Blog reader Gerd has deciphered an unresolved message from World War II that I recently featured. The encryption process has come up many times on this blog. What is surprising is what it was used for.

Deutsche Version

The week before last, I presented five unsolved ciphers (“cold cases”) on Cipherbrain, which I briefly showed in the ICCH forum discussion on the same day. Once again, my blog readers did a great job on this: Before the discussion had even started, two of the five cases had been solved.

I have already reported on one of the cold case solutions – blog reader Rossignol solved the Pigpen cryptogram by artist Guy de Cointet.

Quelle/Source: Otis College

Unfortunately, I did not mention that ShadowWolf has done important preliminary work for this decryption, which I want to make up for here. I also want to mention that Armin Krauß has already solved another encryption method from the same book by de Cointet, which I will discuss in a separate blog article.

The second cold case solution came even earlier. Blog reader Gerd took just two and a half hours to post the decryption of Lambros Callimahos’ steganographic message.

Before going into details, I would like to mention that some of my blog readers have published interesting articles and videos. There is a new article on the Voynich manuscript by Richard SantaColoma. Dave Oranchak (“The Quest to Crack the Zodiac 340 Cipher”)and Nils Kopal (“The BB84 Quantum Key Exchange Protocol Explained”) have made videos available on YouTube.

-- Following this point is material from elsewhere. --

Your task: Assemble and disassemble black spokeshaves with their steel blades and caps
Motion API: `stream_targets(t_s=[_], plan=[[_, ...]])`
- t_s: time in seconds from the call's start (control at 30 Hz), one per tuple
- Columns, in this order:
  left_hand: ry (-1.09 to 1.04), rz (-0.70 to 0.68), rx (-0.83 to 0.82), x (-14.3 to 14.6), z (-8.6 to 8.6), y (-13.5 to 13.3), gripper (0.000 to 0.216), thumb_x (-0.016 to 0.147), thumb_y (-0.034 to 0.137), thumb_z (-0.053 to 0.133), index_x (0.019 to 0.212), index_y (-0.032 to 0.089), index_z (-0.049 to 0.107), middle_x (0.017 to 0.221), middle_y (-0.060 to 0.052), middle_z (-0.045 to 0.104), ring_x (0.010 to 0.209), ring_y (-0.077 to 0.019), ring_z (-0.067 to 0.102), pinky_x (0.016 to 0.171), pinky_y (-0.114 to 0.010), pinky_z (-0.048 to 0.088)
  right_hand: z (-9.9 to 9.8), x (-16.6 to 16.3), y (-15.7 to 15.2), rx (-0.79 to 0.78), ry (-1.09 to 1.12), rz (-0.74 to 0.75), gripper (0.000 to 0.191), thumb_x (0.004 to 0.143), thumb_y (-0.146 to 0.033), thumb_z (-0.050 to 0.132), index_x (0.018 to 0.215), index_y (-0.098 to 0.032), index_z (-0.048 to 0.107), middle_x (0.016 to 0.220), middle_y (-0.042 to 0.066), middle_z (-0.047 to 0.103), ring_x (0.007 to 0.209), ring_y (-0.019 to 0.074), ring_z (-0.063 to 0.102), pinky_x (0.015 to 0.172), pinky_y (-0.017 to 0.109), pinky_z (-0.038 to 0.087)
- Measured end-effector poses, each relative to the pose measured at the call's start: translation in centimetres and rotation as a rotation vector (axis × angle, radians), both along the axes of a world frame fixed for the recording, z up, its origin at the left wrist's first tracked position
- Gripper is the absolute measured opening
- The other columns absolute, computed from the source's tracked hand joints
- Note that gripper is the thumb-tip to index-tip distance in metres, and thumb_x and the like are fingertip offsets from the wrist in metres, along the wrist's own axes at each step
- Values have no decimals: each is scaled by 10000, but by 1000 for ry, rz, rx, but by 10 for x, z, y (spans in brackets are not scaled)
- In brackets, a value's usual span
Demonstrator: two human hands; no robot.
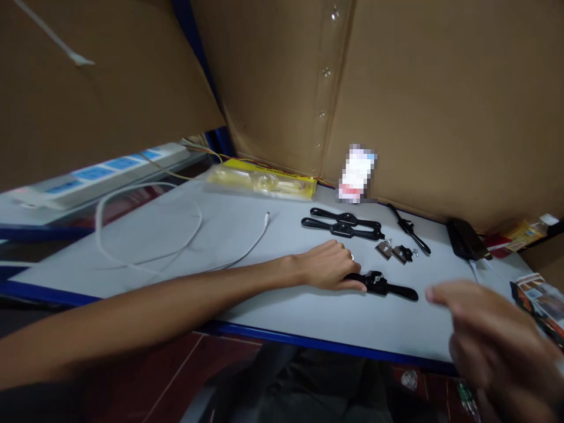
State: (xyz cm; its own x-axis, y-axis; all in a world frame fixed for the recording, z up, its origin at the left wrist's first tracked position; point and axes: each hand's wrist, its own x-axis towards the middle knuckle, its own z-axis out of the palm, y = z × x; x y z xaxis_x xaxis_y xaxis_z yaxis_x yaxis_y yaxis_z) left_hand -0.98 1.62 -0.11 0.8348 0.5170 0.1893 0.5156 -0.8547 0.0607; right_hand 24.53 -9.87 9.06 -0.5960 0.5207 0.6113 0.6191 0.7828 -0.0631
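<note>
My left hand (330,265) is closed around the left handle of a black spokeshave (379,283), which lies on the grey tabletop. To the right, my right hand (493,335) hovers at the front edge, smeared by motion; a finger points toward the spokeshave's free handle without touching it. Beyond my left hand lie two black spokeshave bodies (341,228) side by side. A third one (409,228) sits at an angle farther right. Between them are flat metal blades (384,250), a dark cap piece (402,254) and small screws (415,252).
A clear plastic package with yellow card (264,181) lies at the back, beside a blurred-out phone-like screen (356,173). A white cable (200,217) loops on the left near a power strip (106,173). A black box-like object (467,239) and packets (540,296) occupy the right.
</note>
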Motion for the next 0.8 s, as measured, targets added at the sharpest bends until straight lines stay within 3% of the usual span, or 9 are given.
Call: stream_targets(t_s=[0.07, 0.1, 0.2, 0.27, 0.33, 0.47, 0.67, 0.8], plan=[[-6, -4, 2, -1, 0, 0, 588, 983, 634, 419, 749, 163, 682, 603, -45, 639, 473, -138, 526, 501, -310, 172, 0, -11, 45, 88, 134, -22, 186, 913, -107, 520, 936, -250, 636, 721, 7, 685, 637, 157, 641, 608, 285, 483], [-6, -8, -6, -1, 0, 0, 593, 985, 636, 410, 754, 162, 681, 603, -44, 637, 474, -137, 529, 501, -310, 170, -1, -14, 66, 51, 110, -18, 150, 902, -122, 535, 890, -234, 634, 654, -15, 645, 553, 131, 582, 558, 266, 441], [-7, -23, -44, -1, 1, 0, 602, 992, 638, 386, 758, 165, 675, 595, -38, 633, 471, -136, 536, 498, -305, 170, -12, -18, 101, -267, 24, -17, 128, 897, -182, 524, 829, -201, 630, 497, -74, 464, 432, 91, 391, 479, 240, 318], [2, -23, -53, -2, 1, -1, 605, 995, 637, 376, 757, 165, 669, 582, -34, 626, 472, -137, 543, 498, -304, 168, -24, -19, 102, -372, -53, 2, 131, 898, -187, 504, 862, -190, 630, 487, -85, 417, 434, 86, 350, 501, 240, 285], [11, -21, -56, -2, 2, -1, 612, 1000, 636, 362, 758, 162, 664, 573, -34, 621, 473, -138, 545, 500, -303, 168, -37, -23, 93, -424, -179, -20, 123, 925, -236, 519, 892, -185, 626, 534, -64, 466, 479, 97, 379, 533, 252, 261], [12, -20, -91, -3, 2, -2, 628, 1011, 635, 325, 745, 164, 644, 570, -33, 621, 471, -130, 528, 503, -299, 187, -60, -37, 73, -480, -307, -184, 196, 982, -333, 515, 911, -168, 594, 627, -6, 566, 516, 124, 396, 540, 291, 185], [56, -14, -101, -4, 1, -1, 601, 1018, 612, 340, 749, 171, 647, 602, -26, 647, 494, -125, 528, 518, -300, 194, -66, -40, 70, -599, -170, -108, 77, 946, -184, 476, 982, -183, 544, 736, 3, 617, 583, 135, 467, 567, 296, 239], [80, 0, -107, -4, 2, -2, 582, 1010, 622, 360, 783, 177, 658, 630, -25, 664, 522, -132, 551, 523, -301, 191, -64, -37, 72, -684, -54, -152, 21, 923, -169, 541, 929, -185, 552, 714, -12, 605, 655, 137, 525, 607, 282, 282]])
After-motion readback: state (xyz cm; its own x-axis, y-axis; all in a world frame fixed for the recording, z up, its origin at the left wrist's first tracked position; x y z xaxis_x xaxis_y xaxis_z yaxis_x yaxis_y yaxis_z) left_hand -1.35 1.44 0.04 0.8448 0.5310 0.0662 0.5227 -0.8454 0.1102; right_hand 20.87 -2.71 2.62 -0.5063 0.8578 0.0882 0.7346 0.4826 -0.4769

The solution to the steganographic puzzle

Back to the solved cold case. Here is the image that is the subject of the following:

Quelle/Source: NSA

NSA cryptologist Lambros Callimahos describes this drawing in his book and states that a message is hidden in it. It is supposed to be an authentic mail from World War II, which seemed suspicious to a censor.

Blog reader P. Herden suspected that an encryption technique was used, which I have already presented umpteen times on this blog: the Anamorphicon. A detailed article on this can be found here.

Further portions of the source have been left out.